Governo corta subsídios nas faixas 1 e 2 do Minha Casa Minha Vida

    O governo do presidente interino Michel Temer alega restrições orçamentárias e considera a medida parte do pacote de ajuste anunciado recentemente

    Um dos programas mais emblemáticos do governo do PT, o Minha Casa Minha Vida mudará de nome e deixará de receber recursos do Tesouro Nacional, repassados pela União a fundo perdido, para subsidiar as famílias mais pobres dentro do programa – aquelas enquadradas na faixa 1 (renda de até R$ 1.800) e faixa 2 (até R$ 3.600), informa o Globo.

    O governo do presidente interino Michel Temer (PMDB) alega restrições orçamentárias e considera a medida parte do pacote de ajuste anunciado recentemente. Quanto à troca do nome do programa, o objetivo é não manter as marcas da administração anterior, tidas como estratégias de marketing político.

    Em 2015, o Tesouro desembolsou R$ 11,8 bilhões em subsídios para essas duas faixas. No caso da faixa 1, os subsídios fazem com que as unidades habitacionais sejam praticamente doadas. Na faixa 2, a ação do governo tornava as prestações bastante reduzidas.

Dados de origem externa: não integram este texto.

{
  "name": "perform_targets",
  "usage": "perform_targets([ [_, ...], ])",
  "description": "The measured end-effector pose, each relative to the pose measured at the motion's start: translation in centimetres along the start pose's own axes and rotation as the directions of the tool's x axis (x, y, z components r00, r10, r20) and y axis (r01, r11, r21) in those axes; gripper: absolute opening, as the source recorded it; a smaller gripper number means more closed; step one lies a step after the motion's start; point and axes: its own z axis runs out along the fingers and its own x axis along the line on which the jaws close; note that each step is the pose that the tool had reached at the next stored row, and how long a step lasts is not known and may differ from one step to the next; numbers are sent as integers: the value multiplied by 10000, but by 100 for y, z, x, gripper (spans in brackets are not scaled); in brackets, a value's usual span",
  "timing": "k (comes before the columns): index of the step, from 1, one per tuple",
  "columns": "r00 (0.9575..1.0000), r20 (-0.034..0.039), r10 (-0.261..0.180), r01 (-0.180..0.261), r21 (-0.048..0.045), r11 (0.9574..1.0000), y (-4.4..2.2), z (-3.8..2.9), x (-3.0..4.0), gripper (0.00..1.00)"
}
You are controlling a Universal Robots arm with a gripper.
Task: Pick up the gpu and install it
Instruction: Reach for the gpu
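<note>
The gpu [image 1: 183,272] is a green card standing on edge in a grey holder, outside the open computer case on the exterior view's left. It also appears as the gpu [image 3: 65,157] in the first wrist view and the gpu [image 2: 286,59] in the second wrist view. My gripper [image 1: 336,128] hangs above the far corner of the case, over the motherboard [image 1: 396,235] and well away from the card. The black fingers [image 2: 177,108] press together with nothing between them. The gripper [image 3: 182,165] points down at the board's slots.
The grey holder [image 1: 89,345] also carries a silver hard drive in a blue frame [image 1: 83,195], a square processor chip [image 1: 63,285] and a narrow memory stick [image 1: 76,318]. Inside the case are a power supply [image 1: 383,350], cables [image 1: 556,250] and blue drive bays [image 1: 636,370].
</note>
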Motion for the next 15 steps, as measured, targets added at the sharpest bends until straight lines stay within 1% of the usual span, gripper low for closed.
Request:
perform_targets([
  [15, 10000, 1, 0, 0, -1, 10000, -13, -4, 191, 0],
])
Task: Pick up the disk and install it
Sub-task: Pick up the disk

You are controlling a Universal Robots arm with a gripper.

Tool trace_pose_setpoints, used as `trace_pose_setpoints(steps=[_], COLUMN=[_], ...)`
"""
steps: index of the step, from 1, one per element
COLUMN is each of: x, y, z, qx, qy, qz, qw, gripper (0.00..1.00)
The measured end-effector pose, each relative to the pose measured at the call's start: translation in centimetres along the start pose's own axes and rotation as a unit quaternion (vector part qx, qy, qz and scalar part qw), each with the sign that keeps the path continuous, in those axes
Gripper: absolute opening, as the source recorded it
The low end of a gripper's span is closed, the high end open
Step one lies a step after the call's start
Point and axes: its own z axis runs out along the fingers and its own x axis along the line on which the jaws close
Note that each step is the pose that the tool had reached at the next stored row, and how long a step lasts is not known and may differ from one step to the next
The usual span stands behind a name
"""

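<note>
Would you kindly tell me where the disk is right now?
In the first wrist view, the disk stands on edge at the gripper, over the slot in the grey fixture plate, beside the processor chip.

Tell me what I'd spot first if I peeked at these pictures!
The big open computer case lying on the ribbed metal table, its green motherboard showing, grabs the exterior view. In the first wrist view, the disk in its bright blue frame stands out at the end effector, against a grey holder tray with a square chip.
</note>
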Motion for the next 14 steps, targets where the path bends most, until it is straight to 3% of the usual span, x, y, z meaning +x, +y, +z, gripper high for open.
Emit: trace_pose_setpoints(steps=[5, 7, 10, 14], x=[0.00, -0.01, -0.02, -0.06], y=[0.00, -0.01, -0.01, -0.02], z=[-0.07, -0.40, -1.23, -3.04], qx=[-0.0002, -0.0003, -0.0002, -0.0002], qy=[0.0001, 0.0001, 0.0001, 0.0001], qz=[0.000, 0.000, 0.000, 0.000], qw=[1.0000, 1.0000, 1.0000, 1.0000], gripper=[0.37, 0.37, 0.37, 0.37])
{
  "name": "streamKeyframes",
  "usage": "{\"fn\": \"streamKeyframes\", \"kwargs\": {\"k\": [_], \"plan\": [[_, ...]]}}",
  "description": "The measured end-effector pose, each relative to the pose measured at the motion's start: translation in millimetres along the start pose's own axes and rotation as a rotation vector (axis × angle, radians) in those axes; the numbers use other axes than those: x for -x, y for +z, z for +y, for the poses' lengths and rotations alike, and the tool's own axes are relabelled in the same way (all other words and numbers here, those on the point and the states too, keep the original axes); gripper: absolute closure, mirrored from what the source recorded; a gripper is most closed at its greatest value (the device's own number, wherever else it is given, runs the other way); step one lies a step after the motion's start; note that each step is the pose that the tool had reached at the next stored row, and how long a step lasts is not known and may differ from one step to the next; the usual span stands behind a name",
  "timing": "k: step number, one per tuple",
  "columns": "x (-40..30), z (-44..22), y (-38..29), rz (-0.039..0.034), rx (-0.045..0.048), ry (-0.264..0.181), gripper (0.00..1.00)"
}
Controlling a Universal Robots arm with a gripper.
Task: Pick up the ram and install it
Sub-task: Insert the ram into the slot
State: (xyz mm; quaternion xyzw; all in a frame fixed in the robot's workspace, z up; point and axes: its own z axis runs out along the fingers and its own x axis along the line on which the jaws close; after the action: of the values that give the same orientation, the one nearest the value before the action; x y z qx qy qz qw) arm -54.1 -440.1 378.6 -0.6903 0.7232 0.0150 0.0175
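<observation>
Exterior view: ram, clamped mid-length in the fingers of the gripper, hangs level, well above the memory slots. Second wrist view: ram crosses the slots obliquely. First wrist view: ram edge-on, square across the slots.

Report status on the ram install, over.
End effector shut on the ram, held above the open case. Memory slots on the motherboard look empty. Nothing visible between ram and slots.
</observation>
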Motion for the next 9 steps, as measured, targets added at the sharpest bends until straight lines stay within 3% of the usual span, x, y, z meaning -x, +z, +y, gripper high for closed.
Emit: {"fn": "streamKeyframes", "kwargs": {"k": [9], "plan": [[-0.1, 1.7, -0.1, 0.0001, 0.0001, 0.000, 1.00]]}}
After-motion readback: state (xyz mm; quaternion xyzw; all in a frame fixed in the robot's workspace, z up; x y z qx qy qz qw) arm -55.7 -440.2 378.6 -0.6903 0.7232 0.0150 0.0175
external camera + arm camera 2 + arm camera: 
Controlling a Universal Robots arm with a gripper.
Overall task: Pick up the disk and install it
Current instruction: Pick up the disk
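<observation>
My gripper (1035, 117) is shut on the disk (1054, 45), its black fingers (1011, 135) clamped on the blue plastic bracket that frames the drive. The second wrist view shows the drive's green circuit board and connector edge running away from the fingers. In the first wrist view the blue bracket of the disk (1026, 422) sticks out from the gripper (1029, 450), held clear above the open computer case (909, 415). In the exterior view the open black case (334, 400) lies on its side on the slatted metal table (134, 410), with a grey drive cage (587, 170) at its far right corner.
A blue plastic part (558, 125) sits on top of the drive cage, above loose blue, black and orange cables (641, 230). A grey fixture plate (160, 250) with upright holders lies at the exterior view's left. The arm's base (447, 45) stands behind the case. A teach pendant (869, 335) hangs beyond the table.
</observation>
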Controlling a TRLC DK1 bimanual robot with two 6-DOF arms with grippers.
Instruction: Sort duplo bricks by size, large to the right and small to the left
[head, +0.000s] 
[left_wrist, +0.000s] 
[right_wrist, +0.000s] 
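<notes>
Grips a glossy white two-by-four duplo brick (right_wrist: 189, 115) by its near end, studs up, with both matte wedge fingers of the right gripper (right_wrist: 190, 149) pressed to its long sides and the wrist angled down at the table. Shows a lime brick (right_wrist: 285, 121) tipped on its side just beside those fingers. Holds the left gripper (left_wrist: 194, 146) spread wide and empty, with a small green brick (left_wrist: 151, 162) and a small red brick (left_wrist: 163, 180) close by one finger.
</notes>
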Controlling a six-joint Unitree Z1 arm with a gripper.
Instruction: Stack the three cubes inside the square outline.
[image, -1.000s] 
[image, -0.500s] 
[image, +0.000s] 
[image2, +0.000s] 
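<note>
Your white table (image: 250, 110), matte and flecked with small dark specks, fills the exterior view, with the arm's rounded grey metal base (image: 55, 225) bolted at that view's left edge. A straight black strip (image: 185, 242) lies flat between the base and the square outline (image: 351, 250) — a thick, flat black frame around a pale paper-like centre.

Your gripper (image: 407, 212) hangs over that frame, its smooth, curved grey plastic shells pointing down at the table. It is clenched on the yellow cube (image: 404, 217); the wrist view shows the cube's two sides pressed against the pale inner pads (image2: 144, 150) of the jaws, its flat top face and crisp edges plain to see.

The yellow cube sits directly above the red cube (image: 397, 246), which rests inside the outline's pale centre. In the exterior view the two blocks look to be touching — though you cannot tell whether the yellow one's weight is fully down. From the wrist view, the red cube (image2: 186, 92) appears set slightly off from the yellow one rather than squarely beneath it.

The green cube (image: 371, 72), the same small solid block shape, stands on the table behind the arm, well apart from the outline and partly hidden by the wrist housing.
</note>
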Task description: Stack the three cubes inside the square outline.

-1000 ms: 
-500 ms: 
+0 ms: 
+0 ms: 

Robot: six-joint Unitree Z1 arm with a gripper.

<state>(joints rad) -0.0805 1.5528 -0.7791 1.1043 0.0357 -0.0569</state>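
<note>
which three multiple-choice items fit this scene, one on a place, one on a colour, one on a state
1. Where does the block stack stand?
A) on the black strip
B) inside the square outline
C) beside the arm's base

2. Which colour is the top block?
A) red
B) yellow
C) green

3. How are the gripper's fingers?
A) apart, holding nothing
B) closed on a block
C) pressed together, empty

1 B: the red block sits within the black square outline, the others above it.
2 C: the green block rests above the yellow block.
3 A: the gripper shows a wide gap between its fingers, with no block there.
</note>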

    Além disso, a terceira etapa do Minha Casa passa por uma reformulação e deverá ser reapresentada com uma meta mais modesta, de até 1,5 milhão de residências nos próximos três anos. Às vésperas da campanha presidencial de 2014, a presidente afastada Dilma Rousseff havia prometido a construção de 3 milhões de unidades. Em fevereiro deste ano, porém, a petista reduziu a meta para 2 milhões.